Agli occhi di Pater (e di Goethe), Winckelmann sa guidare platonicamente il suo lettore, grado per grado, fino alla contemplazione del Bello ideale ed assoluto, che rasserena l'animo e lo immerge in una tersa sensualità intellettualizzata.

Nell'àmbito della letteratura francese, d'obbligo il richiamo all'”Hymne à la Beauté” di Baudelaire, in cui la Bellezza appare come una sorta di spietata ed impassibile Sfinge, di supremo e perfetto Ideale che esige, dai suoi adoratori devoti e rapiti, ogni sacrificio, fino a quello estremo della vita.

“Vieni tu dal cielo profondo o sorgi dall'abisso, Beltà? Il tuo sguardo, infernale e divino, versa, mischiandoli, beneficio e delitto: per questo ti si può comparare al vino.
Riunisci nel tuo occhio il tramonto e l'aurora, diffondi profumi come una sera di tempesta; i tuoi baci sono un filtro, la tua bocca un'anfora, che rendono audace il fanciullo, l'eroe vile.
Sorgi dal nero abisso o discendi dagli astri? Il Destino incantato segue le tue gonne come un cane: tu semini a casaccio la gioia e i disastri, hai imperio su tutto, non rispondi di nulla.
Cammini sopra i morti, Beltà, e ti ridi di essi, fra i tuoi gioielli l'Orrore non è il meno affascinante e il Delitto, che sta fra i tuoi gingilli più cari, sul tuo ventre orgoglioso danza amorosamente.
La farfalla abbagliata vola verso di te, o candela, e crepita, fiammeggia e dice: "Benediciamo questa fiaccola!" L'innamorato palpitante chinato sulla bella sembra un morente che accarezzi la propria tomba.
Venga tu dal cielo o dall'inferno, che importa, o Beltà, mostro enorme, pauroso, ingenuo; se il tuo occhio, e sorriso, se il tuo piede, aprono per me la porta d'un Infinito adorato che non ho conosciuto?
Da Satana o da Dio, che importa? Angelo o Sirena, che importa se tu - fata dagli occhi vellutati, profumo, luce, mia unica regina - fai l'universo meno orribile e questi istanti meno gravi?”

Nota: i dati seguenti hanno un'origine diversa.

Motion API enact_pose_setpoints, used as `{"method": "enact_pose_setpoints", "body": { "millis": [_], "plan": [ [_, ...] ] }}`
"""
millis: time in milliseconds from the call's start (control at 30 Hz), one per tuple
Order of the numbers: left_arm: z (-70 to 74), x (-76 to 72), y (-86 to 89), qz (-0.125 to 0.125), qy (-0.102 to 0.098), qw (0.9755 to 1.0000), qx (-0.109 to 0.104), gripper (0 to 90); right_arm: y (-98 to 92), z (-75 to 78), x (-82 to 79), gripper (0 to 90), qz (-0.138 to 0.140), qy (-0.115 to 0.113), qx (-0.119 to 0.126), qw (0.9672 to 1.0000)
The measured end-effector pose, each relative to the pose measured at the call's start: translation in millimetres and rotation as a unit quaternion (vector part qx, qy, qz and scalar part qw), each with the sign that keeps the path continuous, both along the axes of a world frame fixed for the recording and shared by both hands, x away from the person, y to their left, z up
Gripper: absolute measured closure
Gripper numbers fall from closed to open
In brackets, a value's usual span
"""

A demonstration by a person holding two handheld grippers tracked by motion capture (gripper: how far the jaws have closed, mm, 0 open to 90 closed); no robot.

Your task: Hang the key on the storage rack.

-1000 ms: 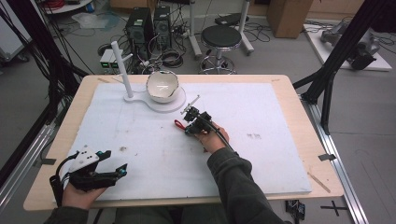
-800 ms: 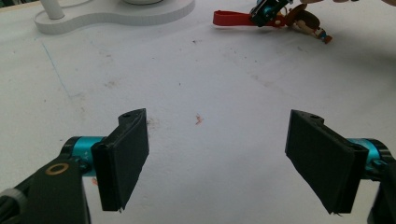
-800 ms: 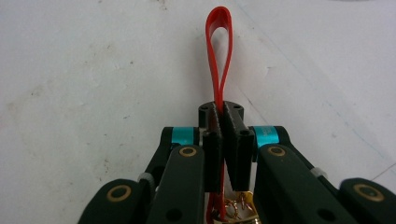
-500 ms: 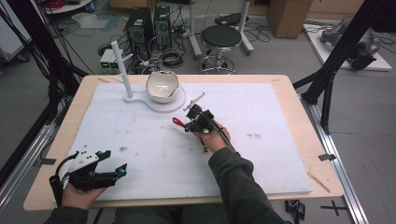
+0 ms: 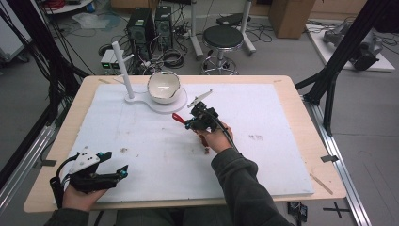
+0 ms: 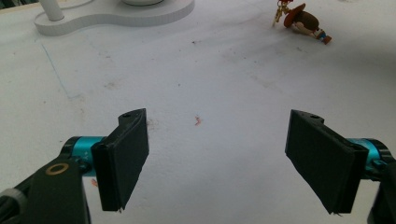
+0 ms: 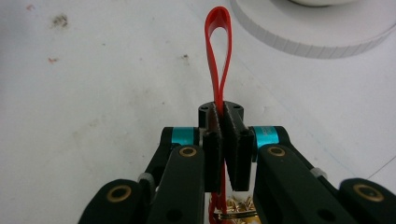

Oltre e più che armonia ed equilibrio, però, la “Beauté” baudelairiana è, come quella di de Sade, un morboso intrico di sofferenza, impurità, abiezione, consapevole e volontaria degradazione - frammiste però, in Baudelaire, ad un incrollabile e contraddittorio slancio metafisico verso l'Ideale, l'Infinito, l'eterno.

Non facile, come sempre, il riferimento alle discipline scientifiche. Tuttavia, si possono ravvisare anche in esse aspetti di equilibrio, armonia, corrispondenza, simmetria, che soddisfano le aspettative estetiche dei sensi e dell'intelletto umani. Basti pensare alle “funzioni simmetriche” e ai “gruppi armonici” in matematica, alla sezione aurea nel mondo vegetale, alla presenza di forme geometriche nelle piante e negli insetti.

Diceva Einstein che, quando era indeciso fra due equazioni, sceglieva, d'istinto, “la più armoniosa”, e (in polemica con la fisica quantistica, basata sul probabilismo e sul'indeterminazione teroizzati da Heisenberg) che “Dio non gioca a dadi con l'universo”. Agli occhi di Einstein, le equazioni di Bohr, di Maxwell, di Planck rappresentano “la più alta forma di musicalità nella sfera del pensiero”. E a criteri di simmetria e di armonia risponde anche la tavola degli elementi di Mendeleev (vedi http://www.disf.org/Voci/34.asp).

Al contrario, forme e correnti artistiche novecentesche antitetiche all'estetismo (come l'espressionismo, e in generale tutte le avanguardie, nella letteratura e nell'arte, l'atonalismo e l'”emancipazione della dissonanza” in musica) insisteranno, viceversa, sulla disarmonia, il disordine (anche se spesso, come voleva il simbolista Rimbaud, “ragionato”), la dolorosa deformazione, l'esasperazione del concreto, del corporeo, del materico, a volte dello sgradevole e del traumatico.